沈黙の中で、ガラスのような決意が光った。

その輝きは儚く、それでも確かに――彼女を支える唯一の光だった。


夜の学院は、息をひそめたように静まり返っていた。

遠くで風が木々を渡り、ガラス窓をわずかに揺らす。


リリアンヌの部屋には、ひとつの灯だけが残っている。

鏡の前、彼女は白い寝間着のまま、姿勢を正していた。


蝋燭の炎が揺れ、鏡の中の自分が淡く光を受ける。

リリアンヌは唇の端を上げた。

それは、いつもの完璧な微笑――

けれどその奥に宿るのは、かすかな影だった。


「誇りは、愛よりも冷たいけれど……

 それを失えば、私は私でなくなる。

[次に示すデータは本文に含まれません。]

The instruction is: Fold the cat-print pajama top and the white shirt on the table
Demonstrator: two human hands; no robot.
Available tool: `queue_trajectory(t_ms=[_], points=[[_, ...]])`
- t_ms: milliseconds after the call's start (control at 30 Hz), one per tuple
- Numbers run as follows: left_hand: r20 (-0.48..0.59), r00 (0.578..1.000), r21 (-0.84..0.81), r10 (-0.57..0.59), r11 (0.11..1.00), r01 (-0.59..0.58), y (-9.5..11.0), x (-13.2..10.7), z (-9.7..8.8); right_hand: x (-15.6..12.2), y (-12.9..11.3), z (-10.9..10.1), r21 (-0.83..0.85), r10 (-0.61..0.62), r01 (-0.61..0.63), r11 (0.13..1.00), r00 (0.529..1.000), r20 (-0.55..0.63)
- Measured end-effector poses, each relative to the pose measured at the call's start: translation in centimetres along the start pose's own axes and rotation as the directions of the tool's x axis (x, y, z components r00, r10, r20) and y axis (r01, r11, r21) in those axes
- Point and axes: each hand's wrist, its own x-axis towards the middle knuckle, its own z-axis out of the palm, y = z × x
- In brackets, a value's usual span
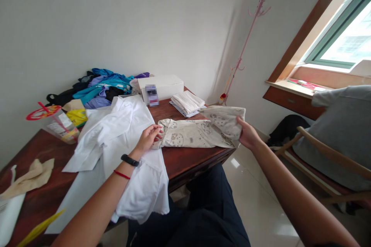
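A cream cloth (197, 133) printed with cartoon cat faces lies in a long folded strip along the table's front edge. My right hand (247, 133) grips its right end, which is lifted and folded over. At the left end, my left hand (150, 137) has bent fingers closed on the cloth's edge. A white shirt (127, 123) is spread just left of the cloth and hangs over the front edge, partly beneath my left forearm. Behind the cloth sits a small stack of folded light cloths (188, 102).
On the dark wooden table (185, 158) stand a white box (168, 85), a heap of clothes (107, 85) and a plastic cup (59, 123) with a straw. A pink coat rack (246, 38) rises behind. At right, a person in a grey shirt (339, 135) occupies a wooden chair (327, 146).
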Motion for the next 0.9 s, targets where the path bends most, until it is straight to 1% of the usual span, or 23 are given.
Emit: queue_trajectory(t_ms=[67, 133, 200, 267, 333, 367, 500, 567, 600, 633, 667, 700, 733, 767, 800, 833, 867, 900], points=[[-0.003, 1.000, 0.000, 0.002, 1.000, -0.002, -0.2, 0.1, -0.1, 0.2, -2.1, -1.7, 0.095, -0.051, 0.056, 0.994, 0.998, -0.047], [-0.004, 1.000, -0.005, -0.004, 1.000, 0.004, -0.4, 0.2, -0.1, 0.3, -4.0, -3.6, 0.165, -0.122, 0.137, 0.977, 0.988, -0.097], [0.002, 1.000, -0.007, -0.012, 1.000, 0.012, -0.5, 0.2, -0.1, 0.2, -5.4, -5.6, 0.211, -0.211, 0.244, 0.947, 0.963, -0.168], [0.011, 1.000, 0.001, -0.016, 1.000, 0.016, -0.5, 0.3, -0.2, 0.1, -5.9, -7.3, 0.224, -0.285, 0.344, 0.912, 0.923, -0.257], [0.016, 1.000, 0.012, -0.022, 1.000, 0.022, -0.6, 0.3, -0.2, 0.0, -5.5, -8.7, 0.222, -0.316, 0.400, 0.889, 0.887, -0.336], [0.018, 1.000, 0.016, -0.026, 1.000, 0.026, -0.6, 0.3, -0.3, -0.2, -5.0, -9.1, 0.222, -0.314, 0.408, 0.886, 0.878, -0.361], [0.015, 0.999, 0.008, -0.037, 0.999, 0.037, -0.8, 0.4, -0.3, -0.4, -2.3, -10.4, 0.208, -0.269, 0.373, 0.904, 0.876, -0.402], [0.010, 0.999, -0.003, -0.042, 0.999, 0.042, -0.9, 0.4, -0.3, -0.3, -1.1, -10.5, 0.151, -0.263, 0.355, 0.923, 0.866, -0.426], [0.008, 0.999, -0.004, -0.042, 0.999, 0.042, -0.9, 0.5, -0.3, -0.3, -0.6, -10.4, 0.090, -0.264, 0.328, 0.940, 0.870, -0.416], [0.008, 0.999, -0.002, -0.042, 0.999, 0.042, -1.0, 0.5, -0.3, -0.2, -0.1, -10.1, -0.003, -0.269, 0.289, 0.957, 0.890, -0.369], [0.008, 0.999, 0.002, -0.040, 0.999, 0.040, -1.0, 0.5, -0.2, -0.3, 0.4, -9.6, -0.130, -0.279, 0.252, 0.959, 0.920, -0.276], [0.010, 0.999, 0.007, -0.039, 0.999, 0.039, -1.0, 0.5, -0.2, -0.3, 0.9, -8.9, -0.282, -0.285, 0.238, 0.929, 0.948, -0.138], [0.011, 0.999, 0.011, -0.039, 0.999, 0.039, -1.0, 0.5, -0.2, -0.3, 1.4, -8.1, -0.440, -0.269, 0.256, 0.861, 0.962, 0.033], [0.013, 0.999, 0.013, -0.041, 0.999, 0.041, -0.9, 0.5, -0.2, -0.4, 2.0, -7.2, -0.573, -0.239, 0.314, 0.757, 0.949, 0.204], [0.016, 0.999, 0.013, -0.046, 0.999, 0.045, -0.9, 0.5, -0.3, -0.5, 2.6, -6.3, -0.668, -0.201, 0.386, 0.637, 0.919, 0.340], [0.020, 0.998, 0.011, -0.052, 0.999, 0.052, -0.8, 0.5, -0.3, -0.6, 3.2, -5.5, -0.733, -0.149, 0.442, 0.517, 0.890, 0.431], [0.023, 0.998, 0.009, -0.058, 0.998, 0.058, -0.8, 0.5, -0.2, -0.7, 3.8, -4.9, -0.771, -0.114, 0.482, 0.416, 0.869, 0.482], [0.027, 0.998, 0.008, -0.063, 0.998, 0.062, -0.7, 0.4, -0.2, -0.8, 4.2, -4.5, -0.791, -0.085, 0.510, 0.338, 0.853, 0.514]])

」


声に出してみると、胸の奥で何かが少しだけ震えた。

その震えを押し込めるように、彼女はもう一度、微笑を整える。


笑みの形は整っている。

しかし、鏡の奥の瞳は、どこまでも静かで、どこまでも深かった。


――愛を捨てたわけではない。

ただ、愛よりも先に“自分のあり方”を選んだだけ。


彼女にとって、それは痛みと同時に、誇りそのものだった。


窓の外では、満月が白々と輝いていた。

その光がカーテンの隙間から差し込み、鏡の中のリリアンヌを包み込む。

彼女はそっと瞼を閉じ、深く息を吸い込んだ。


(これが、わたくしの“微笑”……

 たとえ誰にも気づかれなくとも、この形だけは失いたくない。)


その想いが胸の奥で静かに結晶し、

月光の中で――彼女の微笑は、まるで薄氷のように美しく、儚く、強く輝いた。